"Constant" and "Variable" Capital
This is a short chapter, easy to read, but
very interesting, bearing on the reasons why fixed capital (machinery, et cetera)
does not yield any surplus value during production.
This is in turn the reason for the tendency
of the rate of profit to fall in “capital-intensive” as opposed to
“labour-intensive” industries.
You can be confident that the capitalists can
never do away with workers. They are compelled, unless they are to perish as
capitalists, to employ people.
Capitalists are compelled to continue to
extract Surplus-Value from human workers because it is the only way that their
Capital can be sustained. Without the constant extraction of Surplus-Value from
people, Capital must shrivel away.
It is useful to read this chapter together
with the previous one. There, it was shown that value comes from human labour.

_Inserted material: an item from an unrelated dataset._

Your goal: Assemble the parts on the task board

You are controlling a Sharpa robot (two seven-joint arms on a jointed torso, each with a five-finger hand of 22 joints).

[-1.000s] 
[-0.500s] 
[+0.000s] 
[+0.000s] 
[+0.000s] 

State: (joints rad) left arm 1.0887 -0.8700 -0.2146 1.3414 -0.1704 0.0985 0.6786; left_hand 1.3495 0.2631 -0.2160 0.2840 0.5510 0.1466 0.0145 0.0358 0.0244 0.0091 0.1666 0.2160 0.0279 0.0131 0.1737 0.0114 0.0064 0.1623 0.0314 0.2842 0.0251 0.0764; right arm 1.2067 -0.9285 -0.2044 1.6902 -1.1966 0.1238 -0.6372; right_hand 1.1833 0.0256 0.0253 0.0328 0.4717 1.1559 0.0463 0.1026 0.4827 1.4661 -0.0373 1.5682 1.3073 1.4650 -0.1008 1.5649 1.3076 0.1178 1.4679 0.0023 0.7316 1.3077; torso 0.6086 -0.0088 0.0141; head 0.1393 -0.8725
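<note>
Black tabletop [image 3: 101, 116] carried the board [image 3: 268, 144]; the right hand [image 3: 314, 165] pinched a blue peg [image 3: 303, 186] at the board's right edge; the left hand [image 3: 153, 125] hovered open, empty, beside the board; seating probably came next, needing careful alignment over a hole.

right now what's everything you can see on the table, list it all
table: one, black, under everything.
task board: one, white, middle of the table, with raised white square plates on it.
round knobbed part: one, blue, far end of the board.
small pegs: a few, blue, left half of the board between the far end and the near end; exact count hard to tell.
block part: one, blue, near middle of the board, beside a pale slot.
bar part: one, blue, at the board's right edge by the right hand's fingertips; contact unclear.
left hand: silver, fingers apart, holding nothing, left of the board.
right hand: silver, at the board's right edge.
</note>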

Here, it is shown how the labour contained in the makings of a product, such as
machinery and raw materials, is transferred from the original products into the
new ones without being increased.
The graph, above, is a standard type of
illustration in capitalist accounting theory, to show how the cost of a fixed
asset, such as a piece of machinery, can be “written off” over, say, five
years, for example. Such an asset is said to “depreciate”. It is used up, at a
constant rate.
The concept of Surplus Value is the same as
the concept of Value Added, which is the basis of Value Added Tax, or VAT. For
VAT, the inputs are deducted and only the increase in their value gained
through the application of labour to the inputs, is taxed.
These things (Value Added and Depreciation),
which are commonplace in capitalist accounting, show that at the practical
level, the basic facts of business life have to be recognised, even while the
ideologues and theorists of capitalism deny them.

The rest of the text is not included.